This does not mean the city has managed their funds wisely or the city's budget maintains adequate funding for the efficient maintenance of its facilities and acquisition of needed capital improvements. Indeed, it appears that the large reserve was made possible by loans the city has recently taken. The public was told that those loans would fully fund projects that are not now fully funded in the city's 6 year (draft) budget.
A short history is worth reviewing.
From a June 22, 2006 UT Article:
In January, the council foresaw the financial difficulties and prioritized its capital projects, shifting money from other projects to build the $20 million library now under construction on Cornish Drive behind City Hall.
That left projects short of money. The council had three choices: spend its reserves, borrow money or not build until the city had saved the money for construction.
In May, the council instructed the city's financial officers to draft a budget that assumes a $23 million bond issue.
From a May 25, 2006 UT report:
Financial consultants last night confirmed the City Council's worst fears over the coming year's tight capital budget: There is no easy way out.
City Finance Manager Jay Lembach indicated in a report that delaying three priority projects – three replacement fire stations, a central public works yard and the first phase of a 43-acre public park – eventually would cost the city millions of dollars more each year they are delayed because of rising construction costs.
The proposed budget falls $23 million short of estimates for those projects.
Three years ago the city was $23 million short. Then they borrowed $20 million (without a vote of the taxpayers). Here is more from the same article:
The city has decided to join the masses in coping with a small purse and big expenses. It will borrow its way out of the hole.
Council members reasoned that borrowing money would enable the city to build its priority projects – three replacement fire stations, the first phase of a 43-acre public park and a central public works yard – within the next six years.
The city purchased a public works yard and built one fire station.

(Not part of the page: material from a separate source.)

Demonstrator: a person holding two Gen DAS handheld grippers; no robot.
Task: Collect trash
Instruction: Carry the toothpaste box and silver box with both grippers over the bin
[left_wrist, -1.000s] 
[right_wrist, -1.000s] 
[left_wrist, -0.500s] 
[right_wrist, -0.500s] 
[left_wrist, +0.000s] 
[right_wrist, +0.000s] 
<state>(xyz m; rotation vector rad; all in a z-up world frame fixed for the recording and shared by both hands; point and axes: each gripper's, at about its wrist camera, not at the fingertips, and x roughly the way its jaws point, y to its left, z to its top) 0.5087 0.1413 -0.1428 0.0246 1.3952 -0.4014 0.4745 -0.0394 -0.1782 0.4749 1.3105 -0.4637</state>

The current draft budget does not appear to have any funding for the other two fire stations and Hall Park operations are not budgeted in the next 6 years. The city currently does not have enough to fund Phase I of the park.
Again, from the UT article:
By moving forward, the city also would avoid the burden of escalating construction costs that would add millions of dollars each year to the projects if they were delayed because of lack of money.
If the council decides to issue bonds to cover the shortfall, Encinitas would be able to build the facilities and pay $7.3 million less than what they would have to pay if they delay the projects, Lembach said. The city would pay $1.4 million each year in interest for 30 years.
Activist Matt Walker criticized the council for developing a capital budget without a comprehensive plan, which includes moving money from other capital projects to pay for a new $20 million library at Cornish Drive behind City Hall.
“You spent it all on the library. Now you do not have enough money for fire stations, the public works yard, things we need,” Walker said. “Leaving yourself in that kind of lurch is not a plan.”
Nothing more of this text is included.